La place forte frontalière
La Caserne Vincent
Adresse : Avenue de l'Intendant des Provinces, Valenciennes
Témoin de la longue histoire de la ville en tant que place forte frontalière lourdement fortifiée entre la France et la Flandre, la Caserne Vincent est un vaste complexe militaire. Dessinée à l'origine au XVIIIe siècle et considérablement agrandie au XIXe siècle, elle porte le nom du général français Jean-Baptiste Vincent.
L'architecture y est volontairement austère et imposante, caractérisée par de grands blocs de maçonnerie néoclassiques aux murs de briques épais, des encadrements de fenêtres en pierre et d'immenses places d'armes intérieures. Ses alignements géométriques stricts illustrent l'urbanisme militaire rigide qui dominait Valenciennes lorsqu'elle était enserrée dans les remparts en étoile de Vauban.
La grande transformation : Le Royal Hainaut
Adresse : Place de l'Hôpital Général, Valenciennes
La piscine voûtée du Royal Hainaut. Source: Royal Hainaut Spa & Resort Hotel
La métamorphose architecturale de la ville s'exprime pleinement dans l'ancien Hôpital Général, construit sous Louis XV entre 1751 et 1767. Conçu à l'origine comme un immense palais néoclassique français du XVIIIe siècle abritant un hospice de charité autonome, ce site spectaculaire a été magistralement converti en hôtel de luxe.

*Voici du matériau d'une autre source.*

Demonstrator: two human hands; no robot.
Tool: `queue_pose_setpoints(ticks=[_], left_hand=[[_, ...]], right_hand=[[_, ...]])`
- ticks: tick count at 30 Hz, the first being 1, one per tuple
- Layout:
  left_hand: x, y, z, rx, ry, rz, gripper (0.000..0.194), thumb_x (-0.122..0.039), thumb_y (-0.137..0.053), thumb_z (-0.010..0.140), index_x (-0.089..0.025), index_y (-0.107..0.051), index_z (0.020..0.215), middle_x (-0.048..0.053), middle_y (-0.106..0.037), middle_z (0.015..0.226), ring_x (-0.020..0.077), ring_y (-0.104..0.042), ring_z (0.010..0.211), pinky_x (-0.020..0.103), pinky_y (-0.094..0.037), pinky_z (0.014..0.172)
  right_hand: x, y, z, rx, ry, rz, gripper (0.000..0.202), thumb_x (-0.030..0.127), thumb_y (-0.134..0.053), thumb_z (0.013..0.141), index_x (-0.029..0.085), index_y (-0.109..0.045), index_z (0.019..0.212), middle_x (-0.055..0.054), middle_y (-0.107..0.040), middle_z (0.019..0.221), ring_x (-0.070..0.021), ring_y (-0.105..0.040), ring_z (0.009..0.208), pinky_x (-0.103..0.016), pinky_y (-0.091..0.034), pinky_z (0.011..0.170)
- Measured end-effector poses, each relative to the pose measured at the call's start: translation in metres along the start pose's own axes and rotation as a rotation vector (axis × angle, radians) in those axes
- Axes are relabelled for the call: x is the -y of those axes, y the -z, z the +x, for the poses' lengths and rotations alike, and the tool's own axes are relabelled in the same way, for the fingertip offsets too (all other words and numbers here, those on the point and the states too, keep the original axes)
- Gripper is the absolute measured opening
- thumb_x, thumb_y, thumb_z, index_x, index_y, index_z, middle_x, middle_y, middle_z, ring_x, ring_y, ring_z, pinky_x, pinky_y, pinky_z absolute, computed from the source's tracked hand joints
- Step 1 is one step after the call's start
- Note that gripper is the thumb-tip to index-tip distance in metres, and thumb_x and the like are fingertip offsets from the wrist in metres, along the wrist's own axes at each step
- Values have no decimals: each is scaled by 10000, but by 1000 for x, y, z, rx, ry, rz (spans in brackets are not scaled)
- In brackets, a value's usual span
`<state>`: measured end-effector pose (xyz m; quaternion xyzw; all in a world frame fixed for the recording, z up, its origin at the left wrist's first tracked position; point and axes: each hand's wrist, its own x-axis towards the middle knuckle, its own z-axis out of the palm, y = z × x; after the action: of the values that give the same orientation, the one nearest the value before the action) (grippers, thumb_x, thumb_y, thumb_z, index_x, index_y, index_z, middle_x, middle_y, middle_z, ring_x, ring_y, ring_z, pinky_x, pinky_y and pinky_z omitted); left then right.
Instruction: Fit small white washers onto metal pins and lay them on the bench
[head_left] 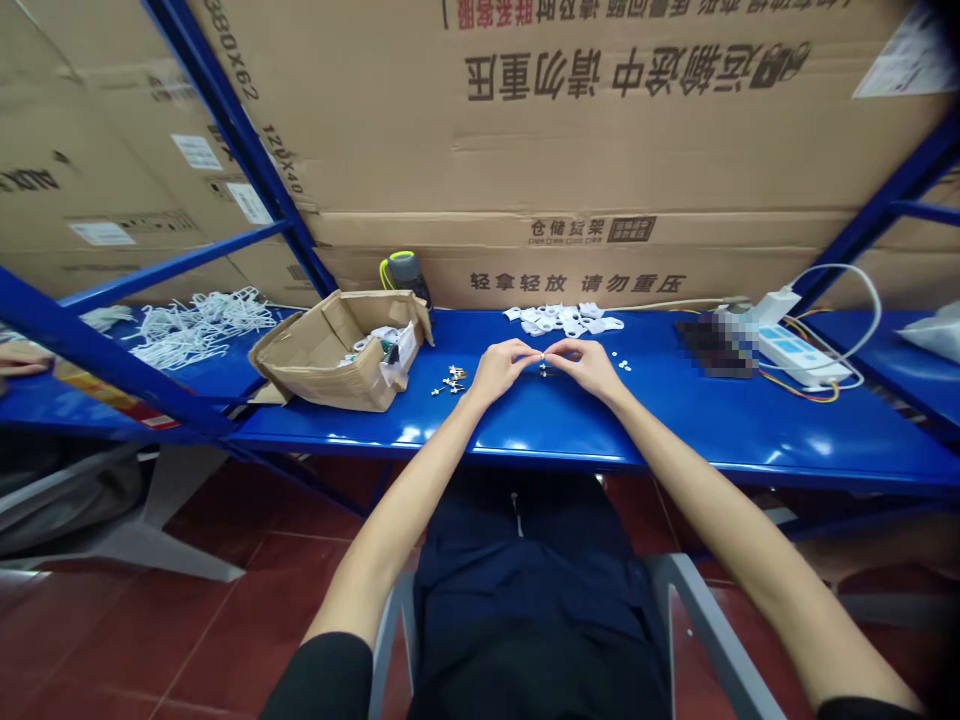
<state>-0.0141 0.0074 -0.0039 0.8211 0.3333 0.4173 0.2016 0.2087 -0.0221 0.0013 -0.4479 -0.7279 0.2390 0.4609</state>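
Observation:
Fingertips of my left hand [504,370] and my right hand [589,367] meet above the blue table, pinched around a tiny part with a metallic lower end [544,369]. Fingers hide most of it. Several small brass-coloured metal parts [454,378] lie left of my left hand. Just right of my right hand are several tiny white pieces [624,365]. Flat white plastic parts [564,319] form a loose pile behind both hands.
An open cardboard box [337,350] holding white parts stands left, with a dark bottle [409,275] behind it. At right are a power strip [802,355] with cables and a blurred dark object [716,345]. White cords [202,325] and another person's hand [22,358] are far left.

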Motion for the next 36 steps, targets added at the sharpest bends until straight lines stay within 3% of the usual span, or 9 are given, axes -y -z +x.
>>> queue_pose_setpoints(ticks=[10, 18, 24, 36], left_hand=[[-2, 0, 1, -15, -7, 104, 199, -397, -724, 1012, -262, -865, 1051, 47, -809, 1078, 213, -718, 959, 330, -526, 864], [-1, -1, -2, -2, 51, 271, 269, -306, -614, 1071, -243, -791, 1264, 70, -789, 1188, 257, -681, 1135, 368, -514, 1015], [-7, 1, -4, 71, 92, 391, 255, -248, -571, 1080, -244, -793, 1205, 41, -772, 1233, 233, -672, 1165, 351, -518, 1051], [-4, 0, -3, 97, 74, 427, 209, -229, -641, 1036, -232, -812, 1156, 47, -768, 1198, 246, -665, 1136, 371, -529, 1023]], right_hand=[[-2, 5, 2, -12, -3, -67, 294, 534, -721, 892, 263, -831, 875, -37, -833, 926, -255, -723, 830, -397, -562, 812], [-20, 4, 6, -36, 27, -212, 218, 437, -696, 928, 264, -822, 884, -50, -828, 948, -269, -718, 869, -422, -546, 897], [-32, 2, 11, 41, -3, -392, 152, 302, -695, 956, 234, -831, 951, -60, -818, 1004, -253, -712, 917, -378, -527, 893], [-38, 0, 12, 80, 78, -514, 151, 273, -684, 989, 258, -831, 958, -40, -817, 1130, -280, -686, 1083, -410, -508, 1008]])
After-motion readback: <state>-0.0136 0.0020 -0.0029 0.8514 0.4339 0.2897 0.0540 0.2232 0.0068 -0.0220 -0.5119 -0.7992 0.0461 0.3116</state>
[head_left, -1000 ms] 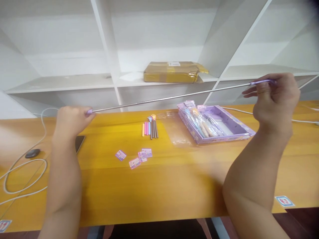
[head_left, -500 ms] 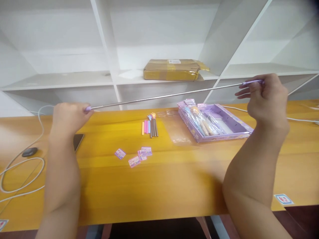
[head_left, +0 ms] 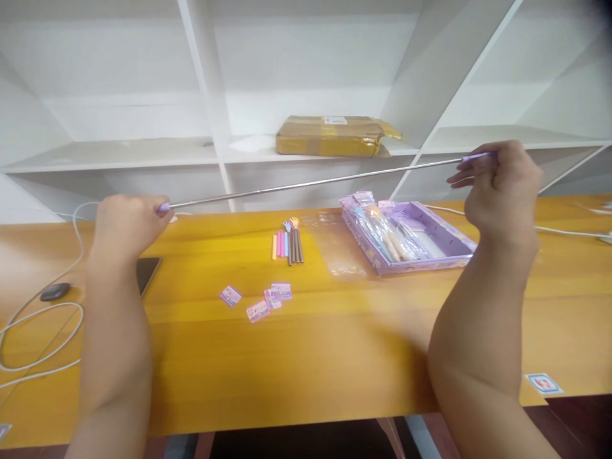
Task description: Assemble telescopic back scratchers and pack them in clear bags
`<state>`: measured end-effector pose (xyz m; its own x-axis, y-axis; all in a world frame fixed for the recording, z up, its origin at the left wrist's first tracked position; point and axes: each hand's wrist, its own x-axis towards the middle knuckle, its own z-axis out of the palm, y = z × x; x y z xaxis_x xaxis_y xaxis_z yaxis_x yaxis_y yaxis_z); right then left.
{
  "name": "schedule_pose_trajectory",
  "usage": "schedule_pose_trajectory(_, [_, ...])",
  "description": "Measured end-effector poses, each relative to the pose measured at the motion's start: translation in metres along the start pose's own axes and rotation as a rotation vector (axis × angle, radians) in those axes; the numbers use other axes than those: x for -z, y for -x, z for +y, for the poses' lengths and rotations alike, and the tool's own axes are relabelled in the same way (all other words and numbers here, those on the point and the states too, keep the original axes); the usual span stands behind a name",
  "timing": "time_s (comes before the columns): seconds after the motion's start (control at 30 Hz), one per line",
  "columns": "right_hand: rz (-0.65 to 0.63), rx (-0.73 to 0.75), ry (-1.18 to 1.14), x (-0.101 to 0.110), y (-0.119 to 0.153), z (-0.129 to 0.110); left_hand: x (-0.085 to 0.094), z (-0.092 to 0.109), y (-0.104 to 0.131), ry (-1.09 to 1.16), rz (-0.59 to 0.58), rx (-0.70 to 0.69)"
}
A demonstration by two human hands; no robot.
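A long thin metal rod with purple ends stretches between my hands above the table. My left hand is closed round its left end, where a purple tip shows. My right hand pinches the purple part at the other end, its lower fingers partly extended. Below the rod lie several short coloured tubes and several dark sticks with small hand-shaped heads. Small printed cards rest nearer the front. A purple box at the right holds wrapped items.
The wooden table carries a clear plastic sheet, a black mouse, a white cable and a dark flat device beside my left forearm. A taped carton sits on the white shelf behind.
Both hands have shifted slightly left with the rod, my right hand a little more. The rod remains stretched between them.
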<state>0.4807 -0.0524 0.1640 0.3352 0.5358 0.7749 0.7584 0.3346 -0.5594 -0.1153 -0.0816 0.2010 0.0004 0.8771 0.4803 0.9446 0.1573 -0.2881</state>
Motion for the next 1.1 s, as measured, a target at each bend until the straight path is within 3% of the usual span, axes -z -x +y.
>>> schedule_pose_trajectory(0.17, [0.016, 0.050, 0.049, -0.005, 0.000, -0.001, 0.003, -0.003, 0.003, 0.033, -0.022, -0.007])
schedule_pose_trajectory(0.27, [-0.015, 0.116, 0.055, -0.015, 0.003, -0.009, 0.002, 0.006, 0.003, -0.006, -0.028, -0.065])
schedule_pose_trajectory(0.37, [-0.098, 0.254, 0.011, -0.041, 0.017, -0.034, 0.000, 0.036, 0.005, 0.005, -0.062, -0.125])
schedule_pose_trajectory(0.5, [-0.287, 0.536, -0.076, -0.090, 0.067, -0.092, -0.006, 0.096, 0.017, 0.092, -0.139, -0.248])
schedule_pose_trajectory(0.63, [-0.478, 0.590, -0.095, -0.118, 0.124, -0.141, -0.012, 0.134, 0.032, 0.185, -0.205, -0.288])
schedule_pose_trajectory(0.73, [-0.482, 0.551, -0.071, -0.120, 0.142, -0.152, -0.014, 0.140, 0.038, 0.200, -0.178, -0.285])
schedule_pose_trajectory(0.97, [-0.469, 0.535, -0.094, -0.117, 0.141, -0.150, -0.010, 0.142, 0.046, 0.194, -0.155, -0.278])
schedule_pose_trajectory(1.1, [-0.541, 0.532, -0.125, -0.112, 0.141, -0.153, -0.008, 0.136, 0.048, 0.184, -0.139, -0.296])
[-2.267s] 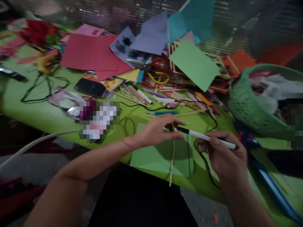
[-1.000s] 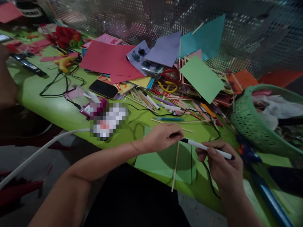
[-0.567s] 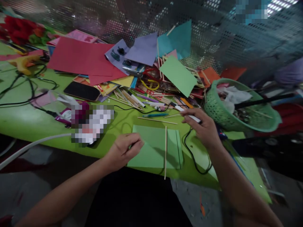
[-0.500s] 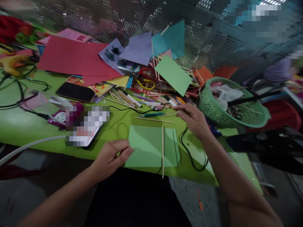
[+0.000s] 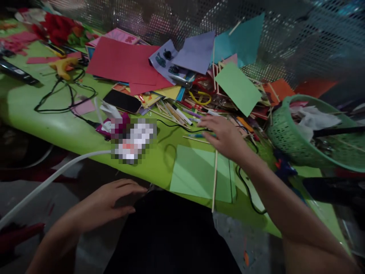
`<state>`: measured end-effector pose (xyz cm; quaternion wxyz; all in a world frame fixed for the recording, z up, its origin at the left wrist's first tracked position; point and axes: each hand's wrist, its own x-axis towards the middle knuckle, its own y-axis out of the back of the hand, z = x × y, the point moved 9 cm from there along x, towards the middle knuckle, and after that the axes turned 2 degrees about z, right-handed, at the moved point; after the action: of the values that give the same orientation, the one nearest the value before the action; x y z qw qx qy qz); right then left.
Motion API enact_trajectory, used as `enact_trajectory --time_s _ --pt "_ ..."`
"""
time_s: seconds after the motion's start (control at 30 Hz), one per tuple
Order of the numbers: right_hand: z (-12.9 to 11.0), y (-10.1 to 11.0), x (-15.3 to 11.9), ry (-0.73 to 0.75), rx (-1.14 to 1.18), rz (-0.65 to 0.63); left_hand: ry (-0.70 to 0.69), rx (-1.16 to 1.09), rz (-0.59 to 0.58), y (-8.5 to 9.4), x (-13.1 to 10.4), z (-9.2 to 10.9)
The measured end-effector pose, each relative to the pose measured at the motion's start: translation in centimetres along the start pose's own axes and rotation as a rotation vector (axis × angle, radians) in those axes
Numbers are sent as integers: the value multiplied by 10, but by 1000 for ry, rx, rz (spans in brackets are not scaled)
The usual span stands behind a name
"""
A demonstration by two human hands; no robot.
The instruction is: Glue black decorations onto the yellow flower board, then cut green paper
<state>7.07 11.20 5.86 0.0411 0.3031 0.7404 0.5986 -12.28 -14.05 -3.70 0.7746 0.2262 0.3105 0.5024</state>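
My left hand is off the front edge of the table, beside my lap. Its fingers are stretched out, the thumb apart, and it holds nothing. Over the near side of a pile of pens and sticks, my right hand reaches with its fingers apart. Close to its fingertips lie a teal pen and a white marker. Below that hand a light green paper sheet lies flat at the table's edge. A thin wooden stick lies across the sheet and sticks out past its lower edge.
Behind are red paper, purple paper, scissors with yellow handles and a loose green card. A black phone and a blurred-out device lie left. A green basket stands right, with black cables nearby.
My left hand has left the green sheet's edge and moved down and left, its fingers opening. My right hand has shifted left over the pens. The view has turned left.
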Motion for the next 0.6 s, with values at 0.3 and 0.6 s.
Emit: enact_trajectory --time_s 0.3,0.6 --pt "-137 -71 17 316 312 -336 -61 -90 -5 -10 9 17" --pt "-152 -102 37 345 314 -365 -74 -137 -2 -10 2 16"
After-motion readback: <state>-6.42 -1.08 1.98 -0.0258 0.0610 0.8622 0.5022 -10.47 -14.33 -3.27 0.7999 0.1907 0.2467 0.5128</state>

Le génie architectural de ce projet de reconversion réside dans la réinvention de ses espaces historiques :
La verrière de l'atrium : L'ancienne cour d'honneur a été entièrement coiffée d'une gigantesque verrière moderne suspendue. Cette création relie les pavillons classiques d'origine en pierre bleue et briques rouges pour former un vaste jardin d'hiver intérieur baigné de lumière.
La piscine souterraine : Profondément enfouie sous les voûtes de pierre historiques où se trouvaient autrefois les caves de stockage de l'hôpital, une piscine de luxe a été creusée. Les baigneurs nagent entre d'épais piliers anciens en Pierre Bleue de Tournai, mis en valeur par un éclairage d'ambiance moderne et feutré qui se reflète sur les maçonneries du XVIIIe siècle.
La chapelle centrale : L'axe structurel de tout le complexe est sa grande chapelle baroque-classique intégrée. Avec son plafond voûté vertigineux, ses hautes fenêtres cintrées et ses sculptures de pierre ciselées, elle a été préservée comme un espace culturel majestueux, jetant un pont entre le passé charitable du bâtiment et sa splendeur contemporaine.